Files across multiple sites


(Ian Hirst) #1

Matrix Version:5.5.3.3
We have Squiz Matrix with multiple system root urls and running multiple websites.

A URL is only applied to its own site.

When we publish a PDF file, the url resolves to:

https://website.url/__data/assets/pdf_file/0011/10505/docname.pdf

This is totally normal.

However, if we take the __data/assets/pdf_file/0011/10505/docname.pdf part of the url and append it to one of our other website names, e.g.

https://otherwebsite.url/__data/assets/pdf_file/0011/10505/docname.pdf

Then the file will display, even though the otherwebsite URL is not applied to the asset.

This is causing us problems with a custom google search engine, because it is showing files from a completely separate website in the search results.

Can anyone replicate this or has experienced it?


(Aleks Bochniak) #2

Google can only display this url in it’s search results, if it’s found this url somewhere on your site.

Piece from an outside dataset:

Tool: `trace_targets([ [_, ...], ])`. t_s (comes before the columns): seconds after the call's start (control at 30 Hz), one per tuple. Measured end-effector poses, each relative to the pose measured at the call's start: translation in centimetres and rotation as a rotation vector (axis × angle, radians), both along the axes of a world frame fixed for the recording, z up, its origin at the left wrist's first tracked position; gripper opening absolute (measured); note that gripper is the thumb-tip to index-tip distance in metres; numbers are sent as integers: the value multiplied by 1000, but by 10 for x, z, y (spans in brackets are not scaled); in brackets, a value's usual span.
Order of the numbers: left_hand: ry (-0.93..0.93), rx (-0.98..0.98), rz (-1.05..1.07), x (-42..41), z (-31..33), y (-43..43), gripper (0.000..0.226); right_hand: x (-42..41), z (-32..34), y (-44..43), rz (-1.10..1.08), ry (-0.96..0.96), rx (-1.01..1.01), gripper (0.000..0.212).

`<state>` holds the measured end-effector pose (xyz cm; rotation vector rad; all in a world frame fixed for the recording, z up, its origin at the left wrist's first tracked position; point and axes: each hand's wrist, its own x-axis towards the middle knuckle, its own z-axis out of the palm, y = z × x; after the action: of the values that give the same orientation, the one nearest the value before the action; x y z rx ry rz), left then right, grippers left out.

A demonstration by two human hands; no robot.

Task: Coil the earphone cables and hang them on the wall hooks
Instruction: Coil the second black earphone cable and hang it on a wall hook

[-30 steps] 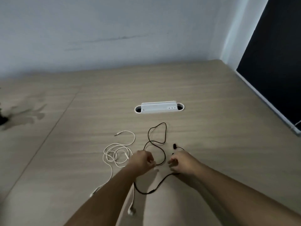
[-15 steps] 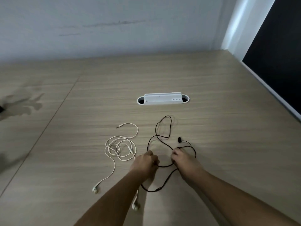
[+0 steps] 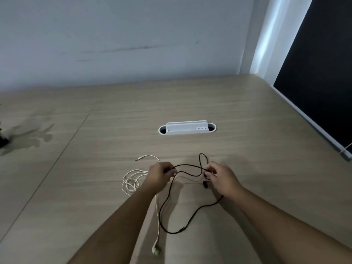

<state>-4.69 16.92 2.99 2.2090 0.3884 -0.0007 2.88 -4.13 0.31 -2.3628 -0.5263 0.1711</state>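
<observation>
**Both hands on the black earphones, white pair lying loose**

Closest to the camera, a white earbud (image 3: 155, 249) lies on the wooden table (image 3: 266, 159), its cable running up under the left forearm. Just beyond it, the black earphone cable (image 3: 172, 232) sags in a big loop onto the table between the two arms.

Further up, the left hand (image 3: 159, 177) is closed, pinching one part of the black cable, and the right hand (image 3: 221, 178) has its fingers pinched on another part, so the cable hangs in a slack strand between them (one small loop sticks up past the right hand). A black earbud (image 3: 205, 184) dangles just beside the right hand.

The white earphones (image 3: 131, 180) sit in a messy tangle left of the left hand, with the plug (image 3: 138, 159) poking out toward the far side.

Past all that there's a white cable slot (image 3: 187, 128) set into the table, then the pale wall (image 3: 133, 44), with a dark panel (image 3: 323, 73) on the right.
</observation>
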Motion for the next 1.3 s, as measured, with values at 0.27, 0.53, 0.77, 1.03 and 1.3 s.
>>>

__data is served directly from your web server - check your web server’s configuration for these site locations


(Bart Banda) #3

Hi Ian, this is expected behaviour because the file exists on the file system and is requested directly through to that without going through the Matrix application.

As Aleks said, as long as you don’t have links on your site pointing to that version of the URL anywhere then it should eventually drop out of SEO, unless of course other people on the internet are linking to it.


(Ian Hirst) #4

That’d be fine, except a link to that url has never been published and the alternative domain URL has never even been applied to the asset.


(David Schoen) #5

Google has to find the URL from somewhere. If the __data path on the site is configured to list files out (not recommended), it might have just crawled the directory structure - otherwise the file had to be linked on that domain from somewhere (not necessarily your site).

Can you review access logs to see if a referrer is listed when the crawler downloads the file?


(Ian Hirst) #6

Thanks David - how would we know if the __data path on the site is configured to list files out?


(David Schoen) #7

Navigate to the directories (https://otherwebsite.url/__data/assets/pdf_file/0011/10505 , https://otherwebsite.url/__data/assets/pdf_file/0011 , etc) and confirm you get either 404 or 403s and don’t see links to the file itself.